▶ TASK TO CARRY OUT
From the entries below, report how many lines contain the string "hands". Give only that number.

** Opening AVAILABLE RECORDS block **

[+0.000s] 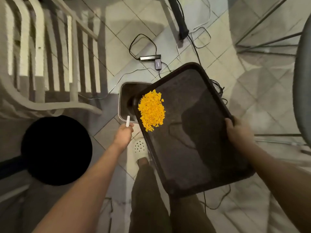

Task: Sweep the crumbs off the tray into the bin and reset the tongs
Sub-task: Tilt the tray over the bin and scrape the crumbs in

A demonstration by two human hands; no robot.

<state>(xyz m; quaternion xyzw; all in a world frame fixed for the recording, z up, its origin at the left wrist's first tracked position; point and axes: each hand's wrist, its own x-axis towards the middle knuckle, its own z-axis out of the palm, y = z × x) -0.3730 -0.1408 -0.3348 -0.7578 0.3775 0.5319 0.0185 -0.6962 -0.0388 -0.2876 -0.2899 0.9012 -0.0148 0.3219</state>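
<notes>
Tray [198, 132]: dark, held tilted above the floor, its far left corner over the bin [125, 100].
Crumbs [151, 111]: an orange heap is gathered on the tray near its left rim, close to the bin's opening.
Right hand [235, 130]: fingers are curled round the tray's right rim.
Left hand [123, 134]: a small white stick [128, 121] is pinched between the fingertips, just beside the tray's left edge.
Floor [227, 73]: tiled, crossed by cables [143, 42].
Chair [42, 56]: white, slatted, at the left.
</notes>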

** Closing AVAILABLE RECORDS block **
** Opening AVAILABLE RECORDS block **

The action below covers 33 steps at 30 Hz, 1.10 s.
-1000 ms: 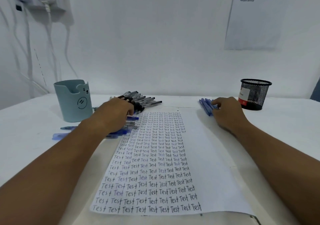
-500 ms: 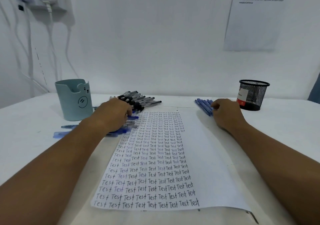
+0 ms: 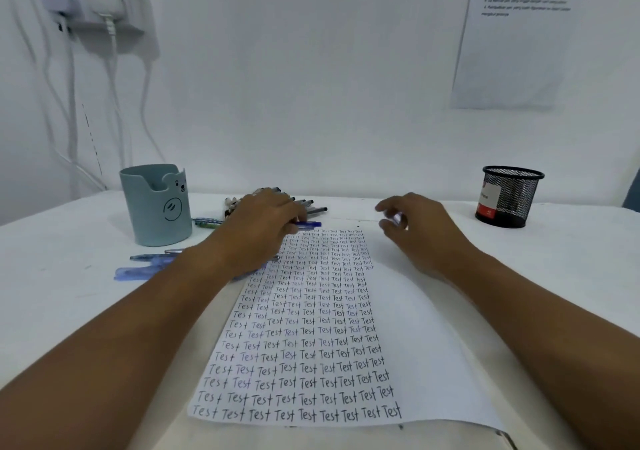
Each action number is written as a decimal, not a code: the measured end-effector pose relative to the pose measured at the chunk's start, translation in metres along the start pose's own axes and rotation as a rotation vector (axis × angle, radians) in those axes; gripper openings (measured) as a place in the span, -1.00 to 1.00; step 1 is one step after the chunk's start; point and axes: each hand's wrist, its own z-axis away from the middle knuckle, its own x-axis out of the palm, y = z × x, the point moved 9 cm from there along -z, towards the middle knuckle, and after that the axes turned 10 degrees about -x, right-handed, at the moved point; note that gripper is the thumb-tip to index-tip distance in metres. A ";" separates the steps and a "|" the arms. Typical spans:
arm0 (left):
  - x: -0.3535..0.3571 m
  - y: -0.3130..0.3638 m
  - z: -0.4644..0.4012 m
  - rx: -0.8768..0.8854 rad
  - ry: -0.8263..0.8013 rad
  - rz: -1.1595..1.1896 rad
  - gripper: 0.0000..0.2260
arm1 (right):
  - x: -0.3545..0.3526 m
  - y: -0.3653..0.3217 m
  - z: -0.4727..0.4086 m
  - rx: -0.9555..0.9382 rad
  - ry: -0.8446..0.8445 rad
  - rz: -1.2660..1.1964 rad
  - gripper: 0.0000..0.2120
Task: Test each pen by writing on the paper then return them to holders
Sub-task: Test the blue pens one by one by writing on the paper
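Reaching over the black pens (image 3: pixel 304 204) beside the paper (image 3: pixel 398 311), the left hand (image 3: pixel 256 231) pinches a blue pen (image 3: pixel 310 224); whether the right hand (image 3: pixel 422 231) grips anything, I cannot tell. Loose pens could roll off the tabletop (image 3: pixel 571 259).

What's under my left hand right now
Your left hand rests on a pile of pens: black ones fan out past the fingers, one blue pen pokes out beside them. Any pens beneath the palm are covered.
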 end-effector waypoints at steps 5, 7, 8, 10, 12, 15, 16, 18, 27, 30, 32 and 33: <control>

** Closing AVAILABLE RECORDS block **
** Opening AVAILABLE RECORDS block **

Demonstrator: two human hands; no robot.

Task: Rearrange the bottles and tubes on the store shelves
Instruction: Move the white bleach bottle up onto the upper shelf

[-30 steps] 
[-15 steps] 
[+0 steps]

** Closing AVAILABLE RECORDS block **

▶ FINISHED TASK
2